After a Decade in a Shelter, Rescue Dog Has a New Home

When an animal ends up living in a rescue shelter, the aim is always to rehome the animal as soon as possible. A dog will enjoy a much happier life living in a forever home than a rescue shelter, as they will get the love, care, and attention they need. Although the staff at animal shelters do their best to give the animals in their care lots of love and affection, it is just not the same for a dog as having a family to call their own. The amount of time a dog spends in an animal shelter can vary from one animal to the next and depends on many factors. These include the dog’s general health, breed, and age. Sadly, some dogs are not adopted as quickly as others, and that was the unfortunate case for one dog that spent more than a decade living in the shelter.

Wiggles’ Arrival at the Animal Shelter

Wiggles is a 14-year-old Pitbull mixed breed, and she first arrived at the Alton Area Animal Aid Association, also known as the 5As, back in 2010 when she was just three-years-old. She has spent the last 11 years at the shelter. While she was living at the shelter, Wiggles had plenty of food, the love of the staff, and a backyard where she could go for a run, says CNN. However, she really needed her own family. Unfortunately, there were many reasons why Wiggles was not adopted quickly.

Why Wiggles Wasn’t Adopted Straight Away

Karla Crane is a dog trainer at the 5As animal shelter. According to Crane, the main reason that Wiggles was not immediately adopted is that she was not a very nice dog when she first arrived at the shelter. Not only was she not good with other dogs, but she also clearly disliked humans. Her temperament was a deterrent for potential adoptees. Wiggles was often overlooked, and people chose dogs with a more pleasant and calm temperament before her. Eventually, Wiggles became accustomed to spending time with both people and other dogs, and her temperament improved. The staff began to hope that because her temperament was no longer an issue, someone would adopt her.

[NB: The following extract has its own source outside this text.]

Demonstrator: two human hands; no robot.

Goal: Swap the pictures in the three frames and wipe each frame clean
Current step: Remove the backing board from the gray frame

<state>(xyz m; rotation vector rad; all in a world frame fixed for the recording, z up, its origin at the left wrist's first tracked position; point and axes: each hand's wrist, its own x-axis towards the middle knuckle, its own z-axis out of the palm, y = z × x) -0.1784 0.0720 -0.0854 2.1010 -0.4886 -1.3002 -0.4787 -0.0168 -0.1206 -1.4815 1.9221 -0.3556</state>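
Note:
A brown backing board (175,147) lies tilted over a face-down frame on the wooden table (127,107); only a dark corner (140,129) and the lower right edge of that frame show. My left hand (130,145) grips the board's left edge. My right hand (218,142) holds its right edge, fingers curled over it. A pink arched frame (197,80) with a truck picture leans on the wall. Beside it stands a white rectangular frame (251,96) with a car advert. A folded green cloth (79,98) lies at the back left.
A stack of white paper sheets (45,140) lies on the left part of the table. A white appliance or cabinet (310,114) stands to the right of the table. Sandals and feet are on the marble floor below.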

Sadly, a new obstacle stood in the way of Wiggles finding a family when she developed some health issues. One of her health problems is food allergies, so she can only eat certain pet foods. Her other issue is more serious, as she developed a benign brain tumor. When the brain tumor was first discovered in 2016, it was the size of a golf ball. Over four years, the tumor eventually grew to the size of a cantaloupe melon. However, the shelter decided against surgery due to the tumor being benign and because of the increased risk of surgery for a dog of Wiggles’ age.

The combination of the tumor and Wiggles’ allergies was now the main reason that people did not want to adopt her. Many potential adopters were worried about the increased costs of medication due to the dog’s medical needs. As adoptees were unwilling to take on the responsibility of a dog with health problems, it meant that the responsibility fell to the shelter. 5As is a no-kill shelter, and this means they promise never to euthanize a dog simply because they cannot find it a home. Therefore, they continued to care for Wiggles and to provide her with everything she needed to lead a comfortable and happy life. Meanwhile, the shelter had not given up hope of finding a family for Wiggles, despite her being 14-years-old and having lived in the shelter for 11 years. Crane says that she believes there is a family for every dog, and it was simply a case of finding the right family for Wiggles.

Finding a Home for Wiggles

As Crane predicted, there is a family for every dog, and eventually, a family came forward who were willing to adopt Wiggles. The staff at the shelter were delighted that Wiggles was finally getting a fresh start in life with a family and home of her own. Her new family was a couple from Missouri. Prior to adopting Wiggles, they had lost two dogs to cancer. Therefore, they understood the responsibility and commitment needed to care for a dog with medical problems. Since the couple took Wiggles back to her new home, they have her checked out by a local veterinarian for advice about her tumor and to have her blood work done. Her new vet also diagnosed arthritis, so Wiggles is now on additional medication for this health issue.

Crane has been in contact with the couple since they adopted Wiggles, and she is happy to report that Wiggles is happy and settled in her new home. Her new situation is even better than the shelter staff hoped. Wiggles’ situation is not unique, and Crane says that there is a typical pattern that she sees at the shelter. According to Crane, when a puppy comes into the shelter, they have usually found a new home for the puppy within the week. That is not the case for older dogs, and it is not unusual for it to take many months for the staff to find adoptive families for the older dogs. In some cases, such as Wiggles, it can take even longer to find older dogs a forever home.

Of course, age is not the only factor that can make it more difficult for some dogs to find a new home. Some breeds have received bad press for having an aggressive streak or for having barking tendencies. It is often harder for these breeds to find a new home, even if they are a quiet dog with a lovely temperament. Despite the difficulties in finding some dogs a home, Wiggles’ case proves that there truly is a family for every dog, but some dogs will just have to wait a little longer to have the chance of a new life.